July 2002/XParam — A General Purpose Serialization Framework for C++

Software Tools

XParam — A General Purpose Serialization Framework for C++

Michael Brand, Ronnie Maor, and Sasha Gontmakher

From command-line processing to object serialization — this class does it all.

Introduction

One of the first things a program should do is parse input parameters. There are several tools for accomplishing this, such as the GNU getopt [1]. However, most of these tools are C-based.

We have developed a C++-based tool for parsing parameters. It improves the process in a way similar to how iostream is an improvement over printf/scanf: it is type-safe and extensible. We call the tool XParam, which stands for Transfer of Parameters.

Traditionally, program parameters are expected to be of basic types. getopt allows you to pass integers, floats, and string values to programs. While this is sufficient in C, in C++ you want to be able to use any object as a parameter. In XParam, parameters can be of simple types, such as int, double, or string. In addition, they can be of any C++ type, including STL classes and user-defined types.

In order to initialize general C++ types from input text in a type-safe manner, XParam includes a complex value manipulation engine. This engine must know parts of the types’ interfaces. Ideally, it should receive the necessary information directly from C++. However, C++ has no reflection capabilities. Therefore, these types need to be described to XParam explicitly. This is accomplished by registration, which we will describe later in this article.

Using object-oriented methodology in parameter handling naturally suggests extensions that were previously impossible.
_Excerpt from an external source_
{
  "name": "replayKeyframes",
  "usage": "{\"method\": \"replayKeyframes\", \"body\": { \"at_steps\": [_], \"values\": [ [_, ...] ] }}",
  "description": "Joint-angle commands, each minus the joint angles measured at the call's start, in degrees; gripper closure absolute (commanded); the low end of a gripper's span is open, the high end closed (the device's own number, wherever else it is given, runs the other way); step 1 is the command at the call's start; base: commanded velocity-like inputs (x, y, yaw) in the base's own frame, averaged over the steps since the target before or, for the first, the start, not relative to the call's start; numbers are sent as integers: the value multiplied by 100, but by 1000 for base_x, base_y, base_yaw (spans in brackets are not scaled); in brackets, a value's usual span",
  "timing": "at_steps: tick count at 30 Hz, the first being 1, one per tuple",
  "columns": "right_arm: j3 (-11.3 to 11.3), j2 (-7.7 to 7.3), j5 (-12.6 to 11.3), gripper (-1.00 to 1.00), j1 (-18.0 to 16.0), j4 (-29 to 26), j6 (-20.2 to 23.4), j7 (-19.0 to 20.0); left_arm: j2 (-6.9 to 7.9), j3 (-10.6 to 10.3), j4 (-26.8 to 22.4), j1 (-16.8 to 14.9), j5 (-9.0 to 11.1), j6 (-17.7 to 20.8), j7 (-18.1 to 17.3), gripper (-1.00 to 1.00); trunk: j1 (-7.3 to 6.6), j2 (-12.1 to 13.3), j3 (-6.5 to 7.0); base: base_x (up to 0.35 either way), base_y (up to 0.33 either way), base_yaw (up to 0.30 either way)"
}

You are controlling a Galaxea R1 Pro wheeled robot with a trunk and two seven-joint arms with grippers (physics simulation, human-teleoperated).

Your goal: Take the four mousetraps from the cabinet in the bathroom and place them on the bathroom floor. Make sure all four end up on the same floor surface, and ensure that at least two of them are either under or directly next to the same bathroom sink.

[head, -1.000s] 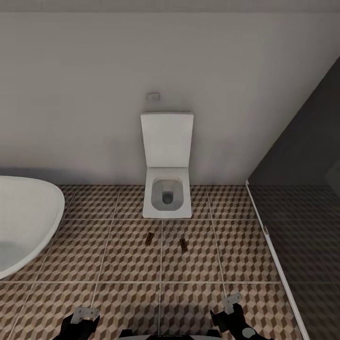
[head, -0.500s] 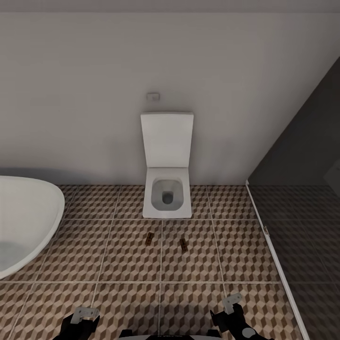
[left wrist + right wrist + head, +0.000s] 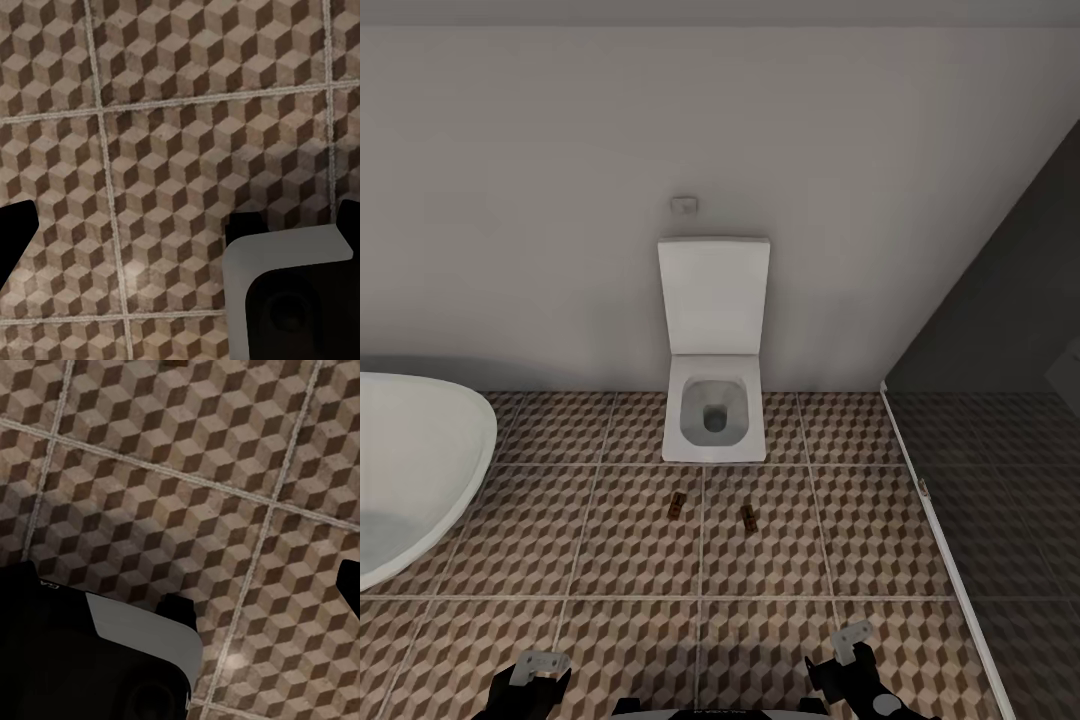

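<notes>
The left gripper and right gripper are black with pale grey angular finger plates. The right arm carries a round grey disc. Wrist cameras show black fingertips and a grey-edged rounded black housing.

The bathtub was cut off by the head view's left edge. Both grippers, left and right, were cropped at its lower edge, so jaw spacing could not be judged. The two mousetraps were too small for wire detail to be made out.
</notes>
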Motion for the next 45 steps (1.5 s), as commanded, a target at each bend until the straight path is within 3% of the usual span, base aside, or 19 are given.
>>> {"method": "replayKeyframes", "body": {
  "at_steps": [1, 16, 45],
  "values": [
    [5, 0, 13, -100, -3, 6, -20, 1, -3, -33, 23, -8, 61, -28, -48, -100, 3, -9, -7, 0, 0, 0],
    [2, 0, 13, -100, -4, -3, -23, 2, -3, -35, 23, -7, 61, -28, -56, -100, 3, -9, 13, 0, 0, 0],
    [-7, -10, 13, -100, -4, -3, -23, 2, -3, -33, 23, -8, 61, -28, -57, -100, 3, -9, 270, 0, 0, -48]
  ]
}}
We added a crucial feature that allows polymorphism across the input barrier. This addition almost immediately found use in several software projects that employed XParam as their plug-in management framework, easily achieving what previously necessitated a very costly implementation.

Adding an output capability to XParam was also immediately put to use for cross-program communication: the output of one program can readily be processed as the input of another and can be passed across communication lines and between platforms.

In this article, we present XParam and describe some interesting C++ techniques that were used in writing it. We will base our examples on a hypothetical object-drawing program, which uses classes such as Point, Line, and Circle.

XParam is free and available at <http://xparam.sourceforge.net>.

Usage Examples

Suppose you want to write a program for drawing shapes on the graphic screen. With some work, you can program classes Line, Point, Circle, etc., which can display themselves. There is only one thing left to do at this point: you need to write the main function. But how do you get the user to tell you what she wants to draw?

Without XParam, this would be a grueling task: every time you want to finish a project of this sort, you need to write command-line parsing code specific for it and its objects. With XParam, however, command-line parsing is generic and easy to use, so you are only a few lines of code away from a working program.

Concrete Classes

To keep the explanation simple, we will begin by letting the user enter two points. The program will draw a line connecting them.

A sample call to your program might look like this:
draw "p1=Point(7,8) p2=Point(10,3)"
The program that reads this input and draws the line looks like this:
#include <xparam.h>
#include "drawing_objects.h"
using namespace xParam;

int main(int argc, char* argv[]) {
  Point pt1,pt2;
  ParamSet ps;
  ps << iParamVar(pt1,"p1")
     << iParamVar(pt2,"p2");

  ps.input(argc,argv);
  Line l(pt1,pt2);
  l.draw();
  return 0;
}
The first thing this program does is to define a ParamSet object. ParamSets are objects that contain the list of parameters that you wish to read. Parameters are inserted into the ParamSet using operator<<. For each parameter, you need to specify the name the users will assign to on the command line (e.g., "p1"), and the variable into which XParam will assign the value read (e.g., pt1). Typically, you would use the same name for both the C++ variable and the parameter name. The only reason for not doing so here is to clarify that these two names are conceptually independent.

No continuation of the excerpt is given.